Barely into my third decade of life, I was no analyst. I began as a typist, but over my two years I was given more responsibilities, and above all I had the remarkable opportunity of (not just typing the words of) but meeting people like Noam Chomsky and Jean Piaget.

These were the pioneer thinkers in world development, and from my point of view, they remain so, today. Their positions never changed. Mine have.

What I learned and discounted all too quickly back then was that to help the world, you had to first study Galileo.

You had to understand how big the world was, and how infinitesimally small any individual is.

That was a hard lesson for a young American in the early 1970s, particularly one who felt empowered by helping in a small but real way to end the Vietnam War.

And while the roster of thinkers in Paris at that time was overwhelming and diverse, I’d take a stab at summarizing an area of common ground: only governments can affect anything good and meaningful for societies to develop in the modern age.

Only governments. Not Rotary, or your church or your favorite foundation, or Toys for Tots. This doesn’t mean participation in those efforts is meaningless – not at all. The valuable fruit from the efforts of this type of charity is the possibility of creating a range of expertise.

(Theoretically, by the way, governments could also create this expertise if they had the latitude and unchecked funds to do so. But they don’t. In my radical older age I believe they should, and will, someday. But not yet.)

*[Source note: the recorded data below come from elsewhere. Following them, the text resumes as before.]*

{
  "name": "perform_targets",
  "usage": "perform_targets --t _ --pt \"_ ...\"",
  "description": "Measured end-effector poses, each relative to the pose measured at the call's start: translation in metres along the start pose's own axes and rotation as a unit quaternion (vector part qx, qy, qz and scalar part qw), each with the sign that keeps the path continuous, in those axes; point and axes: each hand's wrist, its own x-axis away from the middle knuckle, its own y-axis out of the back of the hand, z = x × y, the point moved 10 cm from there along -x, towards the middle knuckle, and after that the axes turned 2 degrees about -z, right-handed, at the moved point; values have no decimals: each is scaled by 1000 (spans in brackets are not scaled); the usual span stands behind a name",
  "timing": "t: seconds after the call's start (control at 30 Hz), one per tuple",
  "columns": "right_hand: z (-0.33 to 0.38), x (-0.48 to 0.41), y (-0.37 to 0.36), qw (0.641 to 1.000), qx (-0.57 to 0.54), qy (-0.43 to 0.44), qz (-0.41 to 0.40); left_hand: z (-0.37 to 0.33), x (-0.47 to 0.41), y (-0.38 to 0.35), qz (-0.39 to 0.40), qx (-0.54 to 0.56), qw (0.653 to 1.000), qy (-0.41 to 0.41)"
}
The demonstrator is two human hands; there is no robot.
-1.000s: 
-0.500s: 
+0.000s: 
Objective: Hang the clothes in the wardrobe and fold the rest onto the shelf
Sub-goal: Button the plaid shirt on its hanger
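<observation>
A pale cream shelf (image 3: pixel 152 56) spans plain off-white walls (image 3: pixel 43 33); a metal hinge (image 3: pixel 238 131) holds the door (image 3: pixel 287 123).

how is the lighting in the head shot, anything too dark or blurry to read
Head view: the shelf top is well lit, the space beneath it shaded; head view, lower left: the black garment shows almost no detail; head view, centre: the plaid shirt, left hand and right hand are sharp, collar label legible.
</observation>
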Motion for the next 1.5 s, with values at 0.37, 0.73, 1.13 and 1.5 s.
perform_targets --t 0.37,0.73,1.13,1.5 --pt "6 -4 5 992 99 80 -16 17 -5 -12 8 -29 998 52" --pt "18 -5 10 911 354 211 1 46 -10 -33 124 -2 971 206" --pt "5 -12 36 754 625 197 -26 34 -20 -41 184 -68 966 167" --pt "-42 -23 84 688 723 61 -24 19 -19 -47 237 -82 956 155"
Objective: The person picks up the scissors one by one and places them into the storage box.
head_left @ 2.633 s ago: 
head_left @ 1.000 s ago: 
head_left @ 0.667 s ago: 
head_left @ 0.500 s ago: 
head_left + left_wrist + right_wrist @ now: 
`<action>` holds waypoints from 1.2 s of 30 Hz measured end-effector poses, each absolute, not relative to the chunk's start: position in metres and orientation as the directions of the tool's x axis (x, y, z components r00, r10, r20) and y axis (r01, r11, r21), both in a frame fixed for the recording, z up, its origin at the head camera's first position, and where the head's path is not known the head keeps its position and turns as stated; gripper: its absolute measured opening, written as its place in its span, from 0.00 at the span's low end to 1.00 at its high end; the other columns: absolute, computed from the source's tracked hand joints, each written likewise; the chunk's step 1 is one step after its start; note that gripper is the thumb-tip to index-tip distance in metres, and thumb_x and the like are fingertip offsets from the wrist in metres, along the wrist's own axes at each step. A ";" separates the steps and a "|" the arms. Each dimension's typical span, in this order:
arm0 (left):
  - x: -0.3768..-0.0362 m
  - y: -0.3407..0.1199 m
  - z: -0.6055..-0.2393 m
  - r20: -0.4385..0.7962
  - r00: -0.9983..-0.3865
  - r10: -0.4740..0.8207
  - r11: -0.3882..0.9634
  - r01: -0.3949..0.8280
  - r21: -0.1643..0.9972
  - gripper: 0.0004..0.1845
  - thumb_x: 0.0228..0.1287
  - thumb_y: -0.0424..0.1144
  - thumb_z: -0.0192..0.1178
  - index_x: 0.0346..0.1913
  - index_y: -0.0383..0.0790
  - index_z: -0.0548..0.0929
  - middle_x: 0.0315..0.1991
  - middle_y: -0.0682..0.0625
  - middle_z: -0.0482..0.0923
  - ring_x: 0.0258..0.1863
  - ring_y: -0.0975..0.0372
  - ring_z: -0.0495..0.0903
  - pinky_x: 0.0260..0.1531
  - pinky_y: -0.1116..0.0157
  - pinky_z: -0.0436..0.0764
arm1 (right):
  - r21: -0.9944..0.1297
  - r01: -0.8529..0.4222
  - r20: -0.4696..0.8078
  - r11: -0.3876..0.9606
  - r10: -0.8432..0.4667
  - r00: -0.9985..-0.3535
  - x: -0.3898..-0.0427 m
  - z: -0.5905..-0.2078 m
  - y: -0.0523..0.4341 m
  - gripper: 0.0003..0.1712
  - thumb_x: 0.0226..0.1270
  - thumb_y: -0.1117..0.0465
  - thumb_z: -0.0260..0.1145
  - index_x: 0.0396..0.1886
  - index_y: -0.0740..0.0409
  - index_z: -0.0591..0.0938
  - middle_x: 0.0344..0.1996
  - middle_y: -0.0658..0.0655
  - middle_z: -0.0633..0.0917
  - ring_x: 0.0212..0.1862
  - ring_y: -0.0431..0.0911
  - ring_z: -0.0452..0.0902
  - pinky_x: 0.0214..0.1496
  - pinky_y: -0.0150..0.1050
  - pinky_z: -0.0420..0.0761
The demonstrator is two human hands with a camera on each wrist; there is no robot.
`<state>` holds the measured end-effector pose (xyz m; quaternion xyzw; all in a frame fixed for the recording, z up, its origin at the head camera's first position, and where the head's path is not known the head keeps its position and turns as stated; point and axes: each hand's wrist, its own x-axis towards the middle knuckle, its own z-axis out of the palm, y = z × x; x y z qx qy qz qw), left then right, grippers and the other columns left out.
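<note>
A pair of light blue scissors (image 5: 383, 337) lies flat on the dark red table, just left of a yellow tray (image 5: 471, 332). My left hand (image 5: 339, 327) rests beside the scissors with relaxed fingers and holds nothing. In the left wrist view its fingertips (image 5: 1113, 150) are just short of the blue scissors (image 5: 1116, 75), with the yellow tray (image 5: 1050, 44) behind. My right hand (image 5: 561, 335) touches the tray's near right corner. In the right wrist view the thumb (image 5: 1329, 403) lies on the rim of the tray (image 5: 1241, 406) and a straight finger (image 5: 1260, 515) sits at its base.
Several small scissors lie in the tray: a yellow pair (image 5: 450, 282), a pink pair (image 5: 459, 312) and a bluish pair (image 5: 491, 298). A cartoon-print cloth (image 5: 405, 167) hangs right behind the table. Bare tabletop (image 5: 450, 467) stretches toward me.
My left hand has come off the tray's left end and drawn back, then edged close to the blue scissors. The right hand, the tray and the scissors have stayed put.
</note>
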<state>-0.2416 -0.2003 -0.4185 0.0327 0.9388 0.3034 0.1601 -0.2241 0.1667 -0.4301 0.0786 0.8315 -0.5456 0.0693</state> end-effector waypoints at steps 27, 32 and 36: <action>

But that qualification which defines what private charity is capable of doing, creating expertise, means that most charities don’t.

The mission of most charities is not to learn from what they do, but to teach what they know. And that’s when they become destructive.

To summarize a myriad of thoughts and ideas on this, suffice it to explain that most charity work contributes to a culture of dependency. It becomes self-perpetuating in a most terrible way.

And this isn’t because the will or spirit isn’t there to do otherwise. It’s simply that you can’t engineer today’s modern society with toothpicks. It requires giant cranes and tunnel blasters and gargantuan staffs of people. You can’t build a skyscraper with a class of high schoolers.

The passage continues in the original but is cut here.